This is an excerpt from my book, A Worker's Worth, available here.
There are plenty of competing views about the value of a person. From a broad perspective, many would agree that all human life has value. Some would take that a step further to argue that all people are deserving of dignity. In contrast, there are others who would argue that someone’s worth should be based on their merit, and the definition of merit could be viewed broadly as anything from how much they contribute to society to how well-liked they are. This matter has often been attended to from a philosophical and psychological standpoint, with the results manifesting dramatically across history. Typically, we give worth to anyone and anything for which we hold an emotional attachment, especially if that person or thing represents our internal values.
The part about emotional attachment may sound inaccurate, but it happens when we agree, appreciate, or find importance in that person or thing and then our emotions follow suit as we determine what that person or thing means to us. The emotional attachment may occur because that person or thing mirrors our beliefs about what’s right and good, or maybe our value for a person or thing exists because that person or thing makes us feel better about ourselves. Maybe we do have an emotional attachment to someone because they’re family or they did something noteworthy, but our level of emotional attachment will be strengthened or weakened based on how our values cause us to approach how we feel about a person.

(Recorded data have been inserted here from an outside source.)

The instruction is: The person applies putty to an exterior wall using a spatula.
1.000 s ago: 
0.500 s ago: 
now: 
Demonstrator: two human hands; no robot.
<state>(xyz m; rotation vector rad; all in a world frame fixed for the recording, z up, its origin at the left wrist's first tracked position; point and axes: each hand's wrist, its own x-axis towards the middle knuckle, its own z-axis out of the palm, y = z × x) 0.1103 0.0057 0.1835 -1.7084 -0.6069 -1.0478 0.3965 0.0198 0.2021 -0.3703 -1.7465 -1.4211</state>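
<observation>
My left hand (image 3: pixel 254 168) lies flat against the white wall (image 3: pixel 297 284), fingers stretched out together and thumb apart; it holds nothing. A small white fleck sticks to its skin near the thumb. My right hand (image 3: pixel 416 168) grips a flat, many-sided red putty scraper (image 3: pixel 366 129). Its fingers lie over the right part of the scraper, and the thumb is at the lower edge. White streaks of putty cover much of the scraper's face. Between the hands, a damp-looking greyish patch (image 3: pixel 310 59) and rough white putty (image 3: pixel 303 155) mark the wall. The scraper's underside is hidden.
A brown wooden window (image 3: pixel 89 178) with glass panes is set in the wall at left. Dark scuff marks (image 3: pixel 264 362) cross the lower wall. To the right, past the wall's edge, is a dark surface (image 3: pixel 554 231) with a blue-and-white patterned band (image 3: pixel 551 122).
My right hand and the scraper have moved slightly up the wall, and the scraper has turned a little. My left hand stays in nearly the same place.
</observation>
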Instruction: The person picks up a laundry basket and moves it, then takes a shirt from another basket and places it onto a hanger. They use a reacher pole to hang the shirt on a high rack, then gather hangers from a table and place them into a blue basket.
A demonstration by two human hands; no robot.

In this, we might even do some mental gymnastics to explain away someone’s harmful behavior, or the negative impact of something we enjoy or need, such as when we make excuses for anti-social things done by others, especially celebrities and politicians, or we dismiss the pollution and slave labor used to create our favorite material items. In the latter example, it could even be said that material things are given more worth than human beings if we’re not going to worry about the impact of the pollution on people and the treatment of the workers. The concept of worth is tricky, because we have different ideas of what should be given worth and how it should be given.